What is being asked:
A word-for-word retyping of the listing below is required, with the pictures dropped.

Input data:
———
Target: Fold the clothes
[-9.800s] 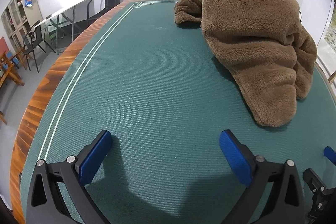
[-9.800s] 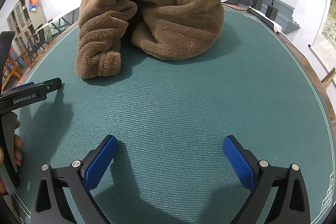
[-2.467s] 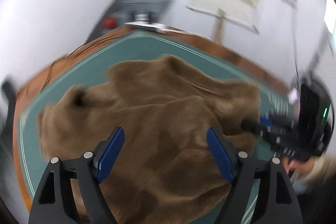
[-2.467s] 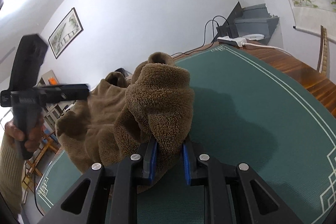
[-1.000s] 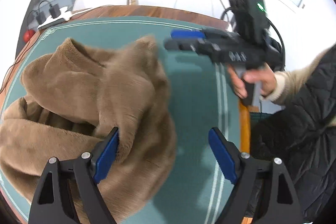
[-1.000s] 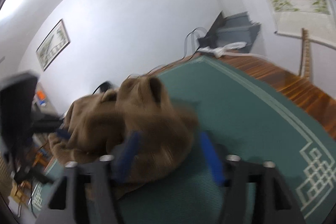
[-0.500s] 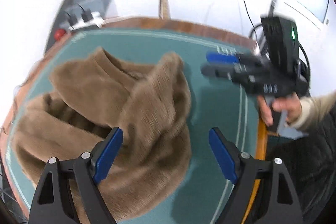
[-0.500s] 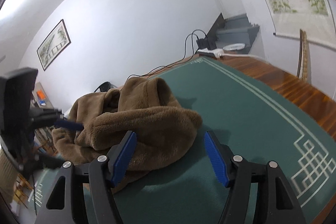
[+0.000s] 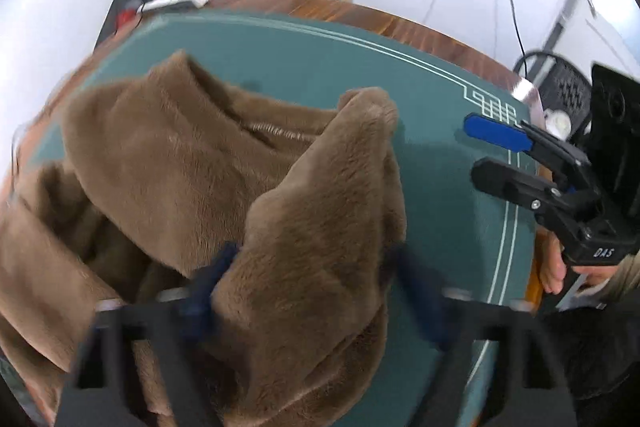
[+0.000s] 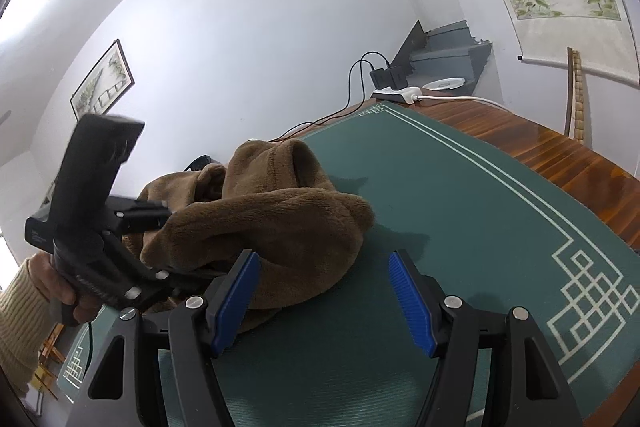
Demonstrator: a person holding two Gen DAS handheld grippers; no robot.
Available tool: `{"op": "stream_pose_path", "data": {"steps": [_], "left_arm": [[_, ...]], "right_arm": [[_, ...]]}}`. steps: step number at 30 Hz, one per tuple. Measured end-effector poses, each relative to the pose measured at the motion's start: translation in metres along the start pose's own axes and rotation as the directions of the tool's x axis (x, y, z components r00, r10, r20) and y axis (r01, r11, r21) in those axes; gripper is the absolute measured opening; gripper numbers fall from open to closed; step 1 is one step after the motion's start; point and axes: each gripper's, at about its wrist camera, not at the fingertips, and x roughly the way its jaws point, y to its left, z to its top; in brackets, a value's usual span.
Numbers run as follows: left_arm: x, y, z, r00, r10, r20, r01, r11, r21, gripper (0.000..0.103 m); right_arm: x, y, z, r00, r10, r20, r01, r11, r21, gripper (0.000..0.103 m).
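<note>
- honestly barely started: the brown fleece garment (image 9: 224, 187) is one rumpled heap on the green mat of the bench (image 10: 460, 195), no neat fold anywhere
- left tongs (image 9: 308, 291) have just been closing around a thick fold of it; too blurry to call it a real grip
- right tongs (image 10: 324, 297) hang open and empty just beside the heap
- spreading it flat and all the folding is left, i'd say

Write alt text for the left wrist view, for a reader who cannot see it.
The left gripper, blurred and just closing, straddles a thick fold of a brown fleece garment heaped on a green table mat. At right, the right gripper hovers open over the mat, empty.
</note>
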Motion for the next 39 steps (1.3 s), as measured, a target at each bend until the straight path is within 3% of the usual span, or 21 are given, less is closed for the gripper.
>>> {"op": "stream_pose_path", "data": {"steps": [1, 3, 5, 9, 12, 17, 21, 24, 27, 30, 35, 39], "left_arm": [[-0.002, 0.005, -0.003, 1.0, -0.004, 0.007, 0.004, 0.999, -0.036, 0.048], [-0.016, 0.015, -0.013, 0.998, -0.027, 0.06, 0.034, 0.992, -0.122, 0.027], [-0.035, 0.02, -0.026, 0.99, -0.042, 0.138, 0.068, 0.98, -0.186, 0.025], [-0.08, 0.015, -0.06, 0.957, 0.021, 0.29, 0.048, 0.972, -0.23, 0.023], [-0.129, 0.014, -0.088, 0.908, 0.099, 0.406, 0.017, 0.962, -0.274, 0.023], [-0.203, 0.036, -0.132, 0.802, 0.264, 0.535, -0.044, 0.92, -0.388, 0.023], [-0.228, 0.057, -0.168, 0.752, 0.348, 0.56, -0.042, 0.873, -0.486, 0.023], [-0.229, 0.071, -0.198, 0.738, 0.365, 0.567, 0.003, 0.839, -0.544, 0.023], [-0.231, 0.075, -0.233, 0.721, 0.406, 0.561, 0.013, 0.802, -0.597, 0.023], [-0.233, 0.08, -0.27, 0.706, 0.443, 0.553, 0.038, 0.756, -0.654, 0.023], [-0.224, 0.097, -0.321, 0.712, 0.474, 0.519, 0.101, 0.661, -0.743, 0.023], [-0.216, 0.107, -0.348, 0.705, 0.514, 0.488, 0.118, 0.594, -0.795, 0.023]], "right_arm": [[0.0, -0.001, 0.0, 1.0, -0.002, 0.001, 0.002, 1.0, 0.0, 0.069], [-0.001, -0.003, 0.002, 1.0, -0.001, 0.002, 0.001, 1.0, 0.0, 0.069], [-0.002, -0.003, 0.004, 1.0, 0.001, 0.006, -0.001, 1.0, -0.008, 0.069], [-0.005, 0.001, 0.009, 1.0, 0.01, 0.022, -0.009, 0.999, -0.046, 0.069], [-0.009, 0.005, 0.017, 0.999, 0.015, 0.037, -0.011, 0.995, -0.104, 0.069], [-0.012, 0.025, 0.032, 0.997, 0.061, 0.044, -0.049, 0.968, -0.247, 0.069], [-0.01, 0.047, 0.041, 0.993, 0.108, 0.042, -0.086, 0.93, -0.356, 0.069], [-0.004, 0.07, 0.04, 0.991, 0.132, 0.024, -0.104, 0.869, -0.484, 0.069], [0.01, 0.091, 0.035, 0.989, 0.145, -0.033, -0.135, 0.779, -0.612, 0.069], [0.034, 0.098, 0.04, 0.983, 0.15, -0.108, -0.184, 0.744, -0.642, 0.069], [0.08, 0.106, 0.061, 0.96, 0.163, -0.227, -0.274, 0.716, -0.642, 0.069], [0.128, 0.124, 0.084, 0.928, 0.155, -0.339, -0.359, 0.616, -0.701, 0.069]]}}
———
Result:
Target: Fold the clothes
[-9.800s] 
[-9.800s] 
[-2.467s] 
[-2.467s] 
[-1.000s] 
[-1.000s] 
[-0.500s] 
[-0.500s] 
[+0.000s] 
[+0.000s] 
Demonstrator: a person holding two Gen DAS handheld grippers; no robot.
Available tool: `{"op": "stream_pose_path", "data": {"steps": [_], "left_arm": [[_, ...]], "right_arm": [[_, ...]]}}`. steps: step number at 30 Hz, one per tuple. Measured end-effector poses, each relative to the pose measured at the motion's start: translation in metres along the start pose's own axes and rotation as the directions of the tool's x axis (x, y, z components r00, r10, r20) and y axis (r01, r11, r21) in those axes; gripper is the absolute measured opening; gripper numbers fall from open to closed; step 1 is one step after the motion's start; point and axes: each gripper's, at about its wrist camera, not at the fingertips, and x roughly the way its jaws point, y to its left, z to its top; in brackets, a value's usual span.
Numbers run as follows: left_arm: x, y, z, r00, r10, r20, r01, r11, r21, gripper (0.000..0.103 m); right_arm: x, y, z, r00, r10, r20, r01, r11, r21, gripper (0.000..0.103 m).
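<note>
- honestly barely started: the brown fleece garment (image 9: 224, 187) is one rumpled heap on the green mat of the bench (image 10: 460, 195), no neat fold anywhere
- left tongs (image 9: 308, 291) have just been closing around a thick fold of it; too blurry to call it a real grip
- right tongs (image 10: 324, 297) hang open and empty just beside the heap
- spreading it flat and all the folding is left, i'd say

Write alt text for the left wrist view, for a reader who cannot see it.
The left gripper, blurred and just closing, straddles a thick fold of a brown fleece garment heaped on a green table mat. At right, the right gripper hovers open over the mat, empty.
</note>
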Motion for the next 39 steps (1.3 s), as measured, a target at each bend until the straight path is within 3% of the usual span, or 21 are given, less is closed for the gripper.
>>> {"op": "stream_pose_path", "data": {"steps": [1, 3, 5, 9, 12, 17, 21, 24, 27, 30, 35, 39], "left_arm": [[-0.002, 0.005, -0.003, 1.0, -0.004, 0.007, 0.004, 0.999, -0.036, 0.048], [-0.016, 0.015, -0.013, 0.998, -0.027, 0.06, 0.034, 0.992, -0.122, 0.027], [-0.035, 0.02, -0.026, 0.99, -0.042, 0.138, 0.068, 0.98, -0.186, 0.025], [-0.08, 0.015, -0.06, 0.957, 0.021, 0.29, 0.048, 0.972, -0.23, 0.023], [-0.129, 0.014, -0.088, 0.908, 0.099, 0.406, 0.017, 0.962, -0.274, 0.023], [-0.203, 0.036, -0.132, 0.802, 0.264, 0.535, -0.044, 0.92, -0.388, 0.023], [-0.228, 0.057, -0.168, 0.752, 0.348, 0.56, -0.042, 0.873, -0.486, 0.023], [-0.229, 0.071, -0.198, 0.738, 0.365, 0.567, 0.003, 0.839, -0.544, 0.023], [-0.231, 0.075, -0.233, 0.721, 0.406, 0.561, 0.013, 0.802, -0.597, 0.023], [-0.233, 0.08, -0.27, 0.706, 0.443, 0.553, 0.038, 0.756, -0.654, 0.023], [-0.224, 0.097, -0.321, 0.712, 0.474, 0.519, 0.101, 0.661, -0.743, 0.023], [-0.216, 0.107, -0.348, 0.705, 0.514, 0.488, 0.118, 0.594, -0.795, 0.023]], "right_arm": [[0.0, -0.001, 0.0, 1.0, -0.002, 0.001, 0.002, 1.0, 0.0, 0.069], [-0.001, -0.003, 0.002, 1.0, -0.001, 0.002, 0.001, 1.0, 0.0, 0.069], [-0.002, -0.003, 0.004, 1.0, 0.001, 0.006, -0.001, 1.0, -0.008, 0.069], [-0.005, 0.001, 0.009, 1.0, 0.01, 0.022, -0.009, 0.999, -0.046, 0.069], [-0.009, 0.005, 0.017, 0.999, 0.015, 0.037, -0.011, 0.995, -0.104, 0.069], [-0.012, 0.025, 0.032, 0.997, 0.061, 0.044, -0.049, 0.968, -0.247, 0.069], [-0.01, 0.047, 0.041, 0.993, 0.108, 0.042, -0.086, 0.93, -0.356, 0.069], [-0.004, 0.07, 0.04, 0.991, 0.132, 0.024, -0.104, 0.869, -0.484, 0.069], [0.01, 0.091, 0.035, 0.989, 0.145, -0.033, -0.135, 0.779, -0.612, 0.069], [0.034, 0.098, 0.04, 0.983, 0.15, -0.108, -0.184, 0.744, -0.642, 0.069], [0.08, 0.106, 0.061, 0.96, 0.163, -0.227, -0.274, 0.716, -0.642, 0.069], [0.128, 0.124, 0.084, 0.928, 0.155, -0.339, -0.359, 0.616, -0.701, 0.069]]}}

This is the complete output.